In [1]:
import sys
sys.path.append("..")

import spacy

from hc_nlp.pipeline import ThesaurusMatcher, EntityFilter
from hc_nlp.spacy_helpers import display_ner_annotations

## ThesaurusMatcher

In [6]:
nlp = spacy.load("en_core_web_sm", disable=['ner'])
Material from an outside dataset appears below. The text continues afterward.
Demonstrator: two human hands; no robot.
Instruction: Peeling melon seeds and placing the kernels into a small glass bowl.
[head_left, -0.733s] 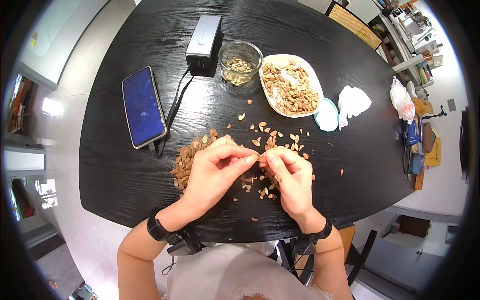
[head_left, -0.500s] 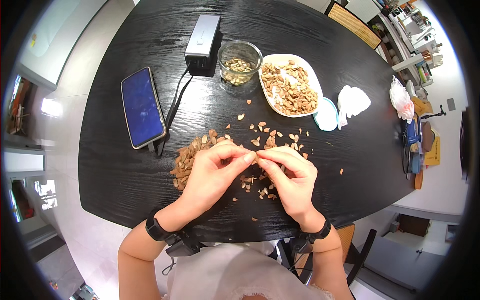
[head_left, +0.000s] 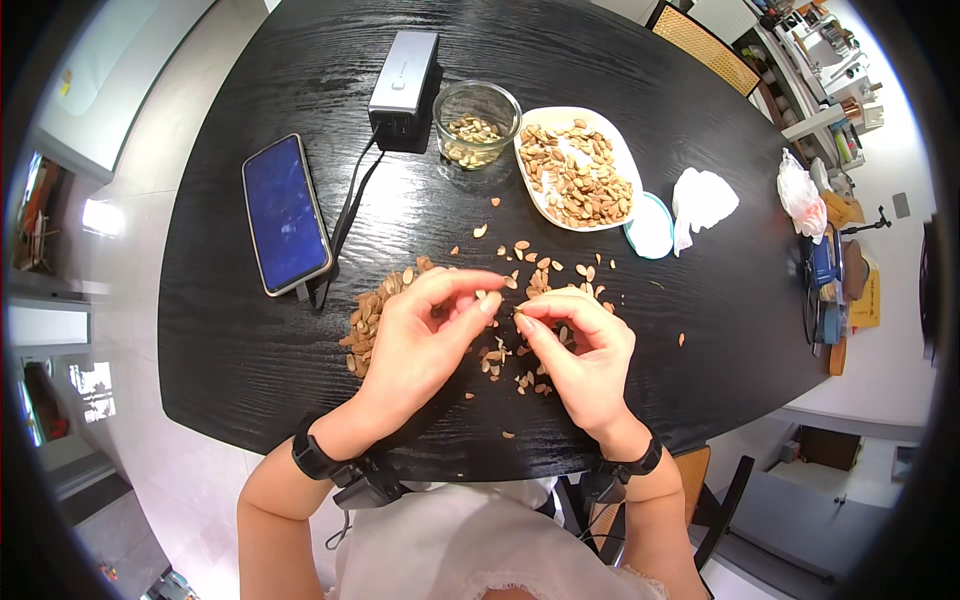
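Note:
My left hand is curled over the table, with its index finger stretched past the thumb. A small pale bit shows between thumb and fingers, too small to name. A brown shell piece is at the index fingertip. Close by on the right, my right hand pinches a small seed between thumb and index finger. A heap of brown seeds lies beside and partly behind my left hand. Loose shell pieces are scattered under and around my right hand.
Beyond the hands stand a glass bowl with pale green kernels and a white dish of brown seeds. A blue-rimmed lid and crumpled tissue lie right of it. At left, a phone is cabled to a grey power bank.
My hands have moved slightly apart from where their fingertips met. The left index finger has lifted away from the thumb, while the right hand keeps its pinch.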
thes = ThesaurusMatcher(nlp, thesaurus_path="../data/labels_all_unambiguous_types_people_orgs.jsonl", case_sensitive=False)
nlp.add_pipe(thes, last=True)

nlp.pipe_names

2020-12-08 14:19:47,425 - hc_nlp.pipeline - INFO - Loading thesaurus from ../data/labels_all_unambiguous_types_people_orgs.jsonl
2020-12-08 14:19:52,464 - hc_nlp.pipeline - INFO - 17016 term thesaurus imported in 5s


['tagger', 'parser', 'ThesaurusMatcher']

In [15]:
text = """
Charles Babbage's calculating engines are among the most celebrated icons in the prehistory of computing. His Difference Engine No. 1 was the first successful automatic calculator and remains one of the finest examples of precision engineering of the time. The portion shown was assembled in 1832 by Babbage's engineer, Joseph Clement. 
"""

In [16]:
# without entityfilter
if 'EntityFilter' in nlp.pipe_names:
    nlp.remove_pipe('EntityFilter')

doc = nlp(text)
display_ner_annotations(doc)

In [17]:
# with entityfilter
if 'EntityFilter' in nlp.pipe_names:
    nlp.remove_pipe('EntityFilter')

# we could also put the EntityFilter before the ner component
entityfilter = EntityFilter(max_token_length=1)
nlp.add_pipe(entityfilter, last=True)

print(nlp.pipe_names)

doc = nlp(text)
display_ner_annotations(doc)

['tagger', 'parser', 'ThesaurusMatcher', 'EntityFilter']